About this task
Omit the pictures and reproduce the rest of the listing exactly.

Input

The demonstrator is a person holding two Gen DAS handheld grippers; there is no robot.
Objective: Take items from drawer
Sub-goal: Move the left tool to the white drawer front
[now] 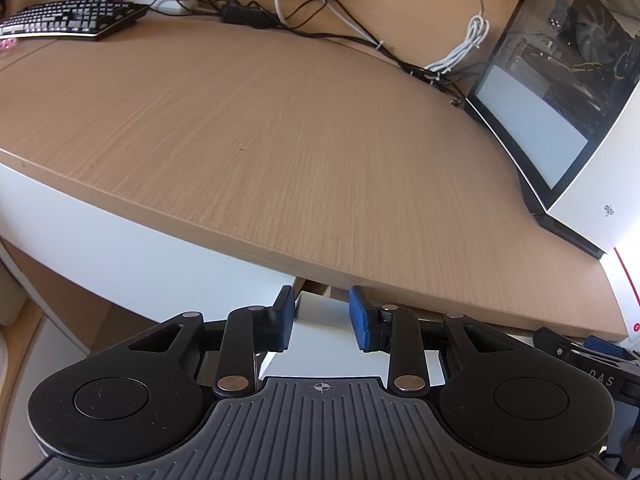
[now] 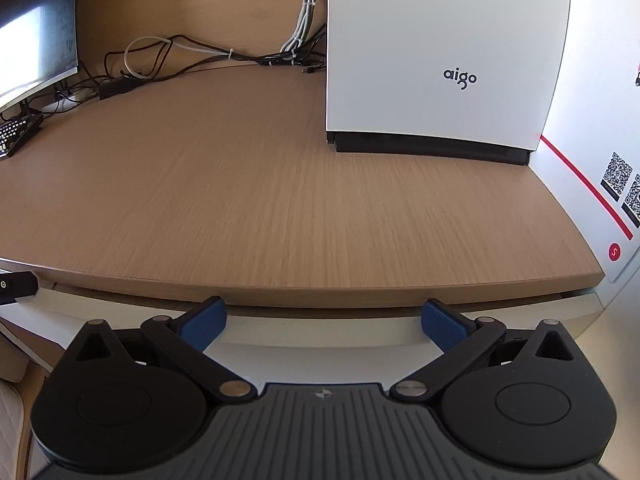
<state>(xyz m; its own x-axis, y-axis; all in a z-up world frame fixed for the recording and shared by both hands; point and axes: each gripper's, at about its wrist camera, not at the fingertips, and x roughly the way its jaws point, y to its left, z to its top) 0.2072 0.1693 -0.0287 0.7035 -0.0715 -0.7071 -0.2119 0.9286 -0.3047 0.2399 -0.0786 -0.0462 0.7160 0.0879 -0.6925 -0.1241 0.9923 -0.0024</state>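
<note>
The white drawer front runs just under the front edge of the wooden desk top. It stands a little out from the desk, and what the drawer holds is hidden. My right gripper is wide open in front of the drawer's top edge, with nothing between its blue pads. My left gripper is narrowly open, its pads either side of the drawer front's left corner. No grip on the corner shows. A black and blue part of the right gripper shows at the far right of the left wrist view.
A white "aigo" computer case stands on the desk at the right, beside a white box with a red line and QR codes. Tangled cables, a monitor and a keyboard lie towards the back and left.
</note>
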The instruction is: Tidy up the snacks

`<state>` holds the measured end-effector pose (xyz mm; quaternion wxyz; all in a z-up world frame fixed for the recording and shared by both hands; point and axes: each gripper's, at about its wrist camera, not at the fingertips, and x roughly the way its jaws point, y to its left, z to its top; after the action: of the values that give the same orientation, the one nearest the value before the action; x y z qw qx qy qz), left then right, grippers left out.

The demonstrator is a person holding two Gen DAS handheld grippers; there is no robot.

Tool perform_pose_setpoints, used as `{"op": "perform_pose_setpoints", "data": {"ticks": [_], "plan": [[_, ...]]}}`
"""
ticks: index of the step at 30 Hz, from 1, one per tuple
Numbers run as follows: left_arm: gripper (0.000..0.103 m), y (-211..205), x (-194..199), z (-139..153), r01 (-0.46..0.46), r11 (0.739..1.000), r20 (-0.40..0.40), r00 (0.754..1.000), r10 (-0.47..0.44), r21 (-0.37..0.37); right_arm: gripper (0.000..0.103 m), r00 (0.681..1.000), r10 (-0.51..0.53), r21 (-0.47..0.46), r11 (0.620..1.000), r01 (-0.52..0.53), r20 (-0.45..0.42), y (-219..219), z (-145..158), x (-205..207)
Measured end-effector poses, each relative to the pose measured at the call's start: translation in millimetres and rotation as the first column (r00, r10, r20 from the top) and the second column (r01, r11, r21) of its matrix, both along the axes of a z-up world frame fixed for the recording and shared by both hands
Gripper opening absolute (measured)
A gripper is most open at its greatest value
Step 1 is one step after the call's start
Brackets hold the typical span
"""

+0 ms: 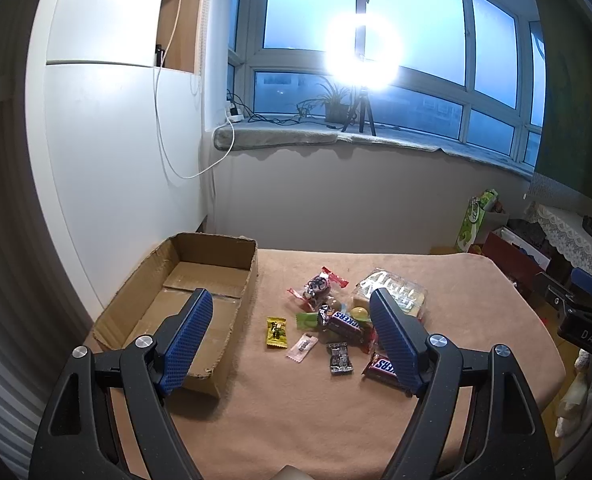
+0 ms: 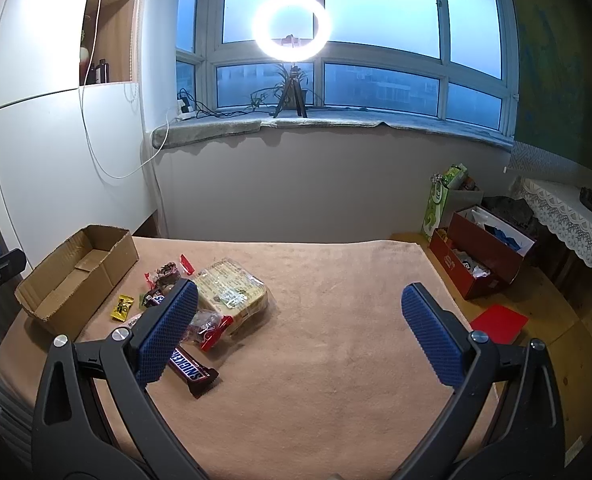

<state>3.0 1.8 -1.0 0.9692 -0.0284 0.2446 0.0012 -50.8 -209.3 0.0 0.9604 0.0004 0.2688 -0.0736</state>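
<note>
An empty cardboard box [image 1: 184, 280] [image 2: 76, 272] lies at the left of the tan-covered table [image 1: 296, 420] [image 2: 335, 340]. Beside it lies a pile of snacks: a clear pack of crackers [image 1: 395, 288] [image 2: 232, 288], Snickers bars [image 1: 345, 322] [image 2: 190, 368], a yellow candy [image 1: 276, 332] [image 2: 122, 307], a pink sachet [image 1: 303, 346], a black wrapped sweet [image 1: 339, 358] and a red-ended wrapper [image 1: 319, 283]. My left gripper [image 1: 292, 312] hangs open above the pile's near side, holding nothing. My right gripper [image 2: 299, 308] is open over bare cloth to the right of the snacks, also holding nothing.
A windowsill with a ring light on a tripod [image 2: 292, 28] and a potted plant [image 1: 333, 98] runs behind the table. On the floor at the right stand a red box [image 2: 483, 256], a green bag [image 2: 441, 200] and a red sheet [image 2: 499, 322]. A white cabinet [image 1: 108, 160] borders the left.
</note>
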Motion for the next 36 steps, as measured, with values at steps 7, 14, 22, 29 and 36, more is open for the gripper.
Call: {"op": "perform_pose_setpoints", "data": {"ticks": [7, 14, 22, 29, 36], "plan": [[0.081, 0.0, 0.2, 0.4, 0.001, 1.0, 0.002, 1.0, -0.001, 0.0, 0.103, 1.0, 0.0, 0.0, 1.0, 0.0, -0.001, 0.2, 1.2, 0.5], [0.081, -0.3, 1.6, 0.3, 0.005, 1.0, 0.001, 1.0, -0.005, 0.001, 0.103, 1.0, -0.005, 0.002, 1.0, 0.005, -0.001, 0.7, 1.8, 0.6], [0.081, -1.2, 2.6, -0.3, 0.009, 1.0, 0.0, 1.0, -0.009, 0.002, 0.103, 1.0, -0.004, 0.002, 1.0, 0.004, -0.002, 0.5, 3.2, 0.9], [0.081, -2.9, 2.7, -0.7, 0.011, 1.0, 0.001, 1.0, -0.011, 0.004, 0.103, 1.0, -0.002, 0.003, 1.0, 0.002, -0.002, -0.8, 2.3, 2.1], [0.081, -3.7, 4.3, -2.5, 0.015, 1.0, -0.004, 1.0, -0.015, 0.006, 0.103, 1.0, 0.004, 0.003, 1.0, -0.004, -0.008, -0.5, -0.4, 4.4]]}}
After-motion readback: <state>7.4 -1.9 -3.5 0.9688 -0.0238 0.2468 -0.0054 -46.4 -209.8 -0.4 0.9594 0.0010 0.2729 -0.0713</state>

Response for this exercise
The demonstrator is a person holding two Gen DAS handheld grippers; there is no robot.
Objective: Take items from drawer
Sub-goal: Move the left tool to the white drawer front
[now] 
[now] 
<state>(xyz m; its own x-axis, y-axis; all in a z-up world frame fixed for the recording and shared by both hands; point and axes: each gripper's, at about its wrist camera, not at the fingertips, and x roughly the way its jaws point, y to its left, z to its top) 0.2072 0.1693 -0.0287 0.7035 -0.0715 -0.7071 -0.2119 0.9286 -0.3047 0.2399 -0.0786 -0.0462 0.7160 0.0879 -0.6925 -0.1241 0.9923 -0.0024</state>
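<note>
The white drawer front runs just under the front edge of the wooden desk top. It stands a little out from the desk, and what the drawer holds is hidden. My right gripper is wide open in front of the drawer's top edge, with nothing between its blue pads. My left gripper is narrowly open, its pads either side of the drawer front's left corner. No grip on the corner shows. A black and blue part of the right gripper shows at the far right of the left wrist view.
A white "aigo" computer case stands on the desk at the right, beside a white box with a red line and QR codes. Tangled cables, a monitor and a keyboard lie towards the back and left.
</note>
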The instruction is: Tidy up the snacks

`<state>` holds the measured end-effector pose (xyz mm; quaternion wxyz; all in a z-up world frame fixed for the recording and shared by both hands; point and axes: each gripper's, at about its wrist camera, not at the fingertips, and x roughly the way its jaws point, y to its left, z to its top; after the action: of the values that give the same orientation, the one nearest the value before the action; x y z qw qx qy qz), left then right, grippers left out.

The demonstrator is a person holding two Gen DAS handheld grippers; there is no robot.

Tool perform_pose_setpoints, used as `{"op": "perform_pose_setpoints", "data": {"ticks": [_], "plan": [[_, ...]]}}`
"""
ticks: index of the step at 30 Hz, from 1, one per tuple
Numbers run as follows: left_arm: gripper (0.000..0.103 m), y (-211..205), x (-194..199), z (-139..153), r01 (-0.46..0.46), r11 (0.739..1.000), r20 (-0.40..0.40), r00 (0.754..1.000), r10 (-0.47..0.44), r21 (-0.37..0.37); right_arm: gripper (0.000..0.103 m), r00 (0.681..1.000), r10 (-0.51..0.53), r21 (-0.47..0.46), r11 (0.620..1.000), r01 (-0.52..0.53), r20 (-0.45..0.42), y (-219..219), z (-145..158), x (-205..207)
Measured end-effector poses, each relative to the pose measured at the call's start: translation in millimetres and rotation as the first column (r00, r10, r20 from the top) and the second column (r01, r11, r21) of its matrix, both along the axes of a z-up world frame fixed for the recording and shared by both hands
Gripper opening absolute (measured)
A gripper is most open at its greatest value
Step 1 is one step after the call's start
Brackets hold the typical span
"""

+0 ms: 
+0 ms: 

<state>3.0 1.8 -1.0 0.9692 -0.0284 0.2446 0.0012 -50.8 -209.3 0.0 0.9604 0.0004 0.2688 -0.0736</state>
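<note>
An empty cardboard box [image 1: 184, 280] [image 2: 76, 272] lies at the left of the tan-covered table [image 1: 296, 420] [image 2: 335, 340]. Beside it lies a pile of snacks: a clear pack of crackers [image 1: 395, 288] [image 2: 232, 288], Snickers bars [image 1: 345, 322] [image 2: 190, 368], a yellow candy [image 1: 276, 332] [image 2: 122, 307], a pink sachet [image 1: 303, 346], a black wrapped sweet [image 1: 339, 358] and a red-ended wrapper [image 1: 319, 283]. My left gripper [image 1: 292, 312] hangs open above the pile's near side, holding nothing. My right gripper [image 2: 299, 308] is open over bare cloth to the right of the snacks, also holding nothing.
A windowsill with a ring light on a tripod [image 2: 292, 28] and a potted plant [image 1: 333, 98] runs behind the table. On the floor at the right stand a red box [image 2: 483, 256], a green bag [image 2: 441, 200] and a red sheet [image 2: 499, 322]. A white cabinet [image 1: 108, 160] borders the left.
</note>
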Motion for the next 36 steps, as measured, with values at steps 7, 14, 22, 29 and 36, more is open for the gripper.
Call: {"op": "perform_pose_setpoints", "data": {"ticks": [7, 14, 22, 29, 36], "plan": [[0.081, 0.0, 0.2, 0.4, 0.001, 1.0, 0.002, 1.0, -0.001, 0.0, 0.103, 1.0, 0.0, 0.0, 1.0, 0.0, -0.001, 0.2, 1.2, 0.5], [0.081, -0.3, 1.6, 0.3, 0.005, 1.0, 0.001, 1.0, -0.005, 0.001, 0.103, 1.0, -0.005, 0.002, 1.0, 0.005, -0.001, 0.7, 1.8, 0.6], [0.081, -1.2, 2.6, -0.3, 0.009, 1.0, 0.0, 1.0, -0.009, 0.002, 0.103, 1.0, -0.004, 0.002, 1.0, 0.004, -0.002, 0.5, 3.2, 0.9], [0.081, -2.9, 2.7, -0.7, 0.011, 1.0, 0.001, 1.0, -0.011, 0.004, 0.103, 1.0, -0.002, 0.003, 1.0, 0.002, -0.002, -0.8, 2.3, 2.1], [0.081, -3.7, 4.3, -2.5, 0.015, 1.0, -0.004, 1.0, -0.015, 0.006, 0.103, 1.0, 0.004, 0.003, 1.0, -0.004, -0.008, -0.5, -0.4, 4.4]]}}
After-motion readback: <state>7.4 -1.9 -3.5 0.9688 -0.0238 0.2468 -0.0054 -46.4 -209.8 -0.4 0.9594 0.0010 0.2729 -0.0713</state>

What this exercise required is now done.